*** Source material Section Begins ***
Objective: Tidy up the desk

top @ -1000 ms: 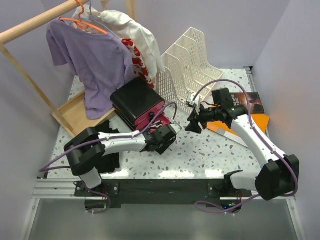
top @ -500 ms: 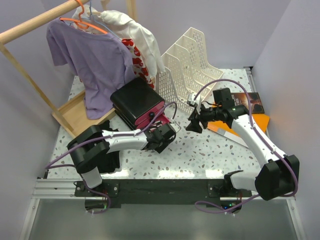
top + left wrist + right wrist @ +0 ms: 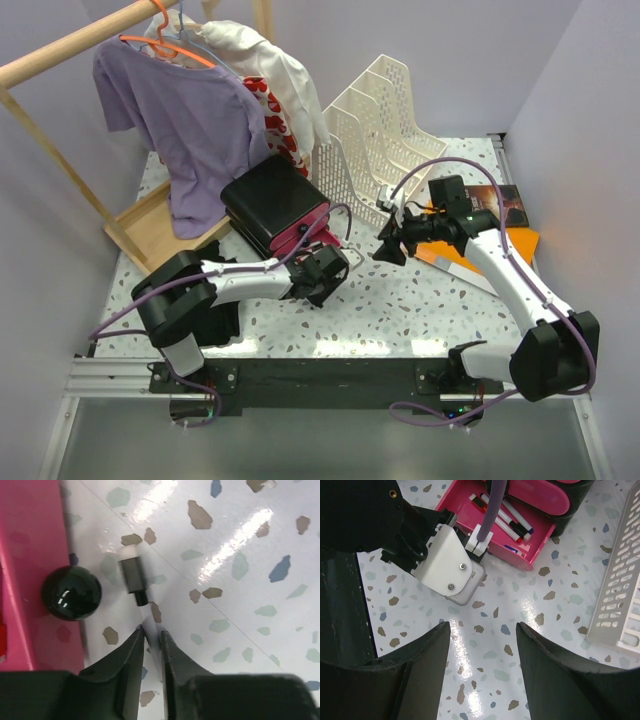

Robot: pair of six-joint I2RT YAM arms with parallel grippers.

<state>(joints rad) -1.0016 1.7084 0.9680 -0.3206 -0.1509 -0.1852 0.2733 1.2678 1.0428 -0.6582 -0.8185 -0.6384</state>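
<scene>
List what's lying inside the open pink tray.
Several markers lie in the pink tray, white barrels with dark caps, seen from the right wrist. A purple cable crosses over them and the left arm covers the tray's left end, so the full count is hidden.

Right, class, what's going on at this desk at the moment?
Two robot arms are tidying a desk. The left gripper, its fingers nearly together and empty, sits low over the desk. A small black piece with a white tip lies just ahead of it, beside an open pink pencil case. The right gripper hangs open above the desk nearby, holding nothing.
</scene>
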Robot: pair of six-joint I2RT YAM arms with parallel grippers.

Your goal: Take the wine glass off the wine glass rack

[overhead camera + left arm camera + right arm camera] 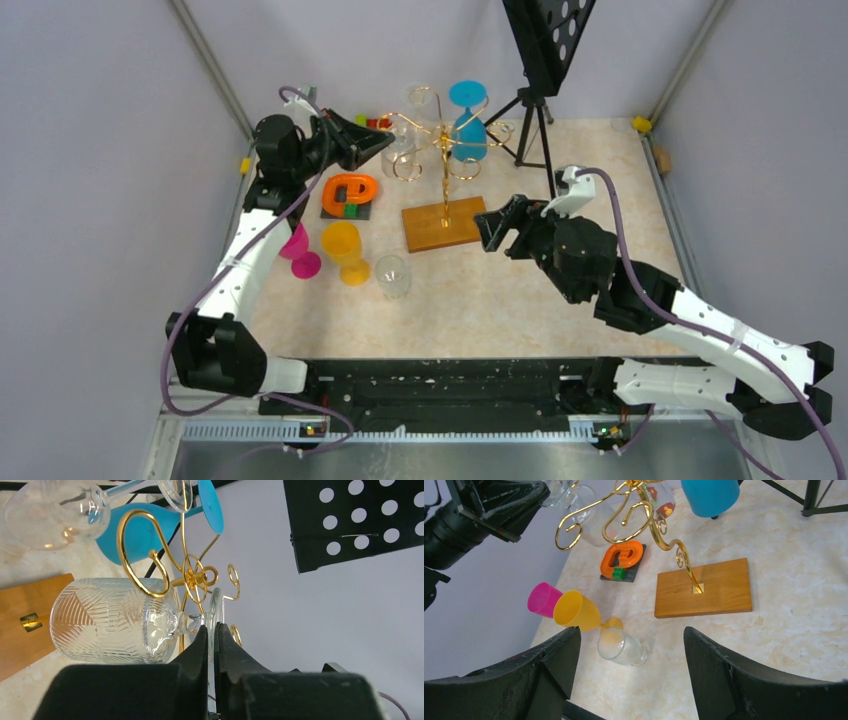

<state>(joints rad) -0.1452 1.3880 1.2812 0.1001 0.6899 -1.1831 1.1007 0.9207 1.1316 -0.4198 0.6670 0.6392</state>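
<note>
Near edge: a black rail (450, 385) carries both arm bases. Beyond it lies the bench (520, 300), a pale beige marbled top. Plain grey walls (90, 150) box it in on the left, right and far sides, with a metal frame post (215, 70) slanting up the far-left corner.

Near-middle, right: the right pincer (490, 230) has its jaws spread wide with nothing between them. It is just right of the rack's wooden base (443, 224).

Near-middle, left: a clear glass (393, 275), a yellow goblet (343, 248) and a pink goblet (298, 250) sit close together on the bench. Behind them an orange ring toy (350, 193) rests on a dark plate.

Further back, centre: the wine glass rack (443, 150) has a gold post rising from the base and curled arms on top. A blue glass (468, 125) hangs bowl-down on the right side.

The left pincer (212, 627) is pressed together on the foot of the wine glass (115, 620), which is clear and cut-patterned. The glass is up at the rack's left curl. I cannot tell whether its stem sits in that curl.

Far right: a black tripod stand (545, 40) with a perforated plate is near the back wall. A small yellow piece (641, 123) lies in the far-right corner.
</note>
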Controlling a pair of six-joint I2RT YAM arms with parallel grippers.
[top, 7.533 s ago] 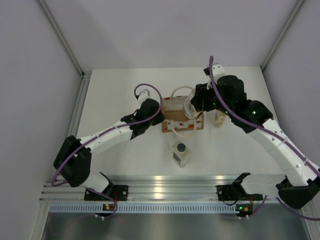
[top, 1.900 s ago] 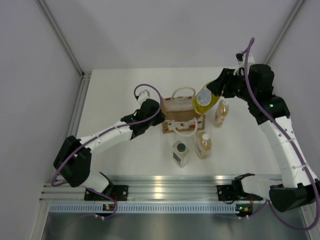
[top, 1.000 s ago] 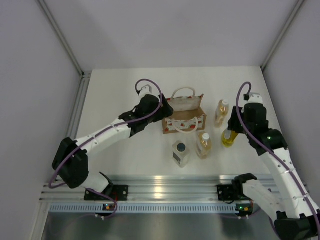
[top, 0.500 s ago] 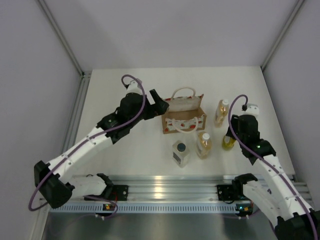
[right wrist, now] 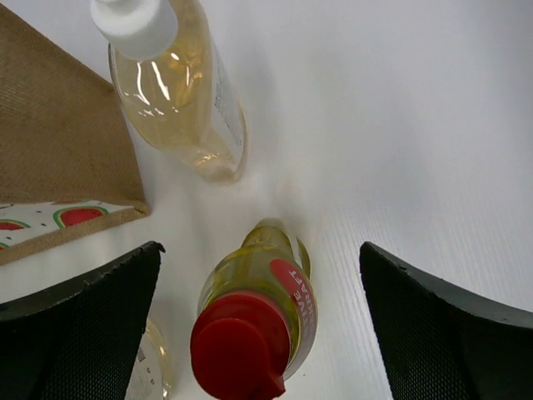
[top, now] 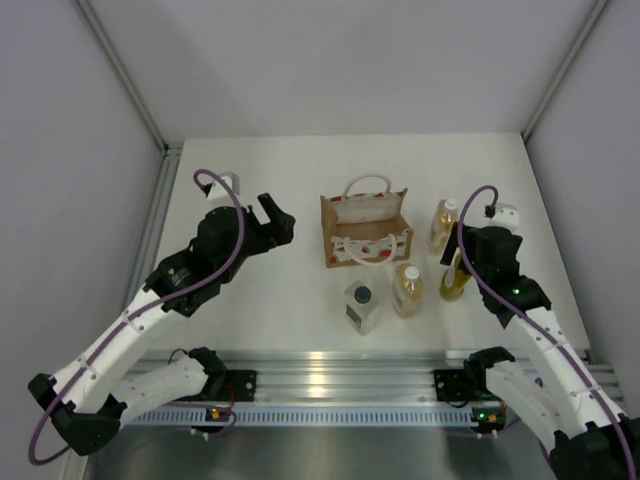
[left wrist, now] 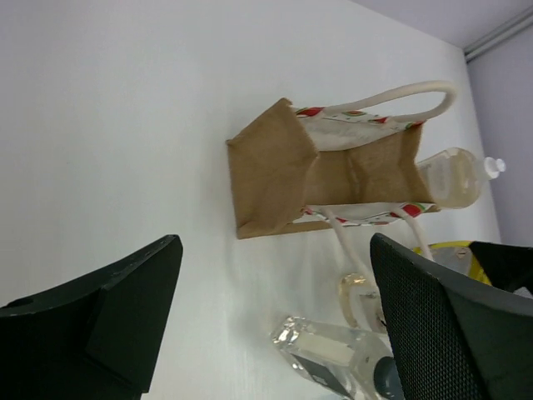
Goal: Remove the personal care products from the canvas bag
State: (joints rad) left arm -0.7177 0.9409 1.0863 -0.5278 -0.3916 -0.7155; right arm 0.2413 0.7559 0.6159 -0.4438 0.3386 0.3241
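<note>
Bag (top: 365, 228) upright mid-desk (top: 240, 165), handles up. All four bottles outside it, standing on desk. Far amber bottle (top: 443, 224) just right of bag. Near amber bottle (top: 406, 290) and clear bottle (top: 362, 306) side by side in front of bag. Yellow bottle (top: 454, 283) right of those. Right pincer (top: 463, 258) over yellow bottle, fingers wide apart either side, not touching. Left pincer (top: 276, 222) apart, empty, left of bag.
</note>
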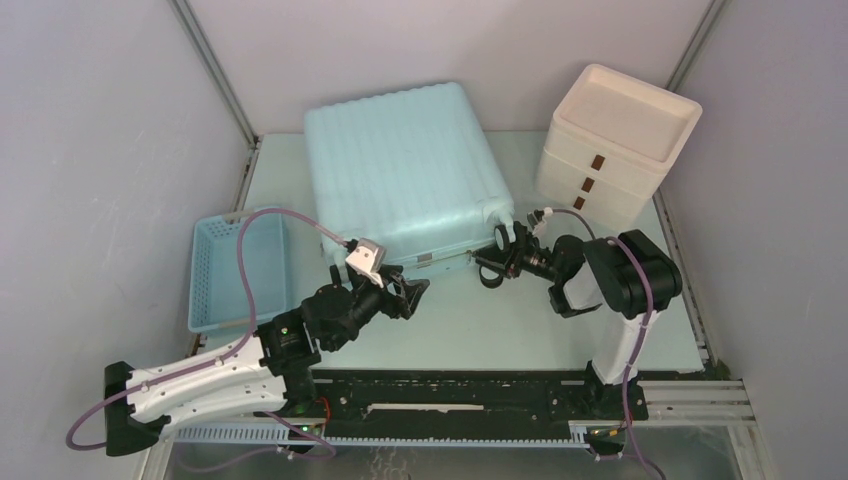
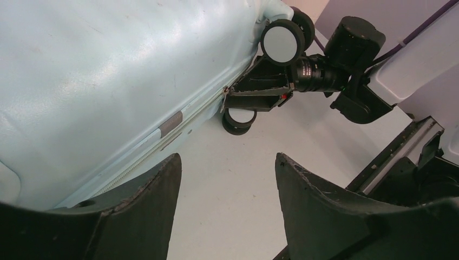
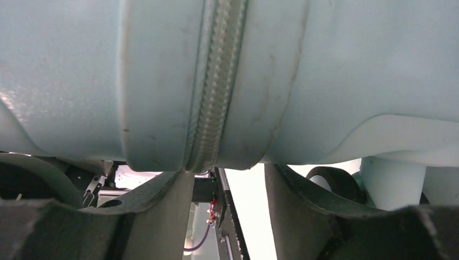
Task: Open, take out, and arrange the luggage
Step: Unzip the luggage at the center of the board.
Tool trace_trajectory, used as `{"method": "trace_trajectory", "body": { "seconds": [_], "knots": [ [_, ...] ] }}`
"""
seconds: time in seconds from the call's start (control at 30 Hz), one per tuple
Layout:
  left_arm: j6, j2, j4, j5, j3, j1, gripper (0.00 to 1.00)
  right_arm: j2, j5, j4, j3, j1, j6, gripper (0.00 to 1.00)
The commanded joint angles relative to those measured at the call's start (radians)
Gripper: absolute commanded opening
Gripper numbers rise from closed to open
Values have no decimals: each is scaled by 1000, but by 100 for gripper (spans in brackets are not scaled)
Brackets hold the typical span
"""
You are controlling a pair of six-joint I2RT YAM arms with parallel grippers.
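The luggage point(image 1: 405, 165) lies flat and closed on the table point(image 1: 500, 320), ribbed shell up. It sits between a blue slatted basket point(image 1: 205, 275) on the left and a cream-white box point(image 1: 610, 150) on the right, with its wheels at the near right corner.

The step in hand looks like the first one, getting the zip undone. Nothing has been taken out, and the zip seam point(image 3: 216, 81) runs closed along the whole visible edge.

The right end effector point(image 1: 487, 264) is up against the near edge, just beside a wheel point(image 2: 281, 42). Its wrist camera shows the fingers spread, with the seam lying in line with the gap between them. They pinch nothing that I can see.

In the left wrist view a small metal tab point(image 2: 224, 101) hangs at the seam, right at the tip of that end effector. It is probably the zip pull, though it is too small to be sure.

The left end effector point(image 1: 412, 293) hovers near the near edge, further left. Its fingers are spread wide and it is clear of the shell.

The next move, as I judge it, calls for the right fingers to close on that tab and draw it along the seam. The left arm could press on the shell so the case does not slide. The likely trouble is the small tab slipping free, or the case swinging on its wheels.
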Motion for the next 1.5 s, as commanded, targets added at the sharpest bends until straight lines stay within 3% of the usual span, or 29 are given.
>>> {"method": "trace_trajectory", "body": {
  "seconds": [0.0,0.23,0.67,1.17,1.47],
  "knots": [
    [-19,-11,42,9,-8,2,69,13,15,124,21,22,57,59],
    [-23,-9,43,9,-8,2,69,26,16,127,36,49,38,62],
    [-36,-32,42,17,-25,2,69,7,-8,126,47,82,41,53],
    [-34,2,45,31,-6,2,69,3,-7,128,70,69,83,50],
    [-45,-3,45,34,-14,1,69,3,-23,127,70,61,84,35]
  ]
}}
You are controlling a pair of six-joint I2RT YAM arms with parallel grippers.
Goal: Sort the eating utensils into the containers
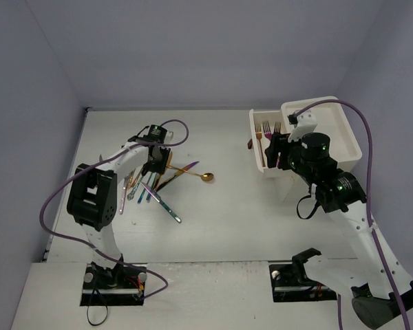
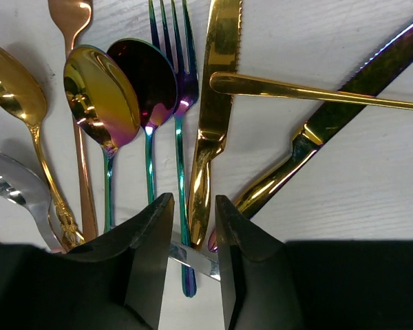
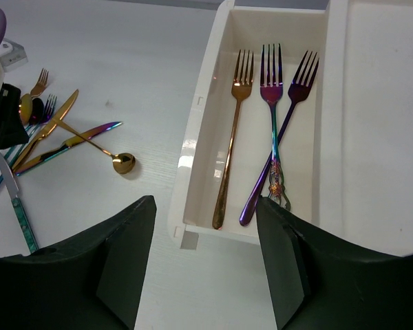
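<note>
The left gripper (image 2: 194, 203), jaws nearly closed, straddles the handle of the iridescent fork (image 2: 184, 82), which runs straight out from its fingers and is perhaps not yet pinched; the right gripper (image 3: 205, 206) hangs open and empty.

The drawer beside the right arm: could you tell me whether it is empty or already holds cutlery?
Not empty. The drawer holds three forks lying lengthwise, one copper-gold and two purple, the purple pair crossing at their handles.

No legible text, label, brand mark, number or sign appears in any view. The utensils (image 2: 217, 103), the drawer (image 3: 201, 130) and the table (image 1: 227, 206) carry no readable marking.
</note>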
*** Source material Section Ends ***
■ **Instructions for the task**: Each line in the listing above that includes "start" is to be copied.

■ **Exercise response**:
seconds: time in seconds from the call's start (control at 30 Hz), one per tuple
The commanded joint angles relative to those measured at the call's start (radians)

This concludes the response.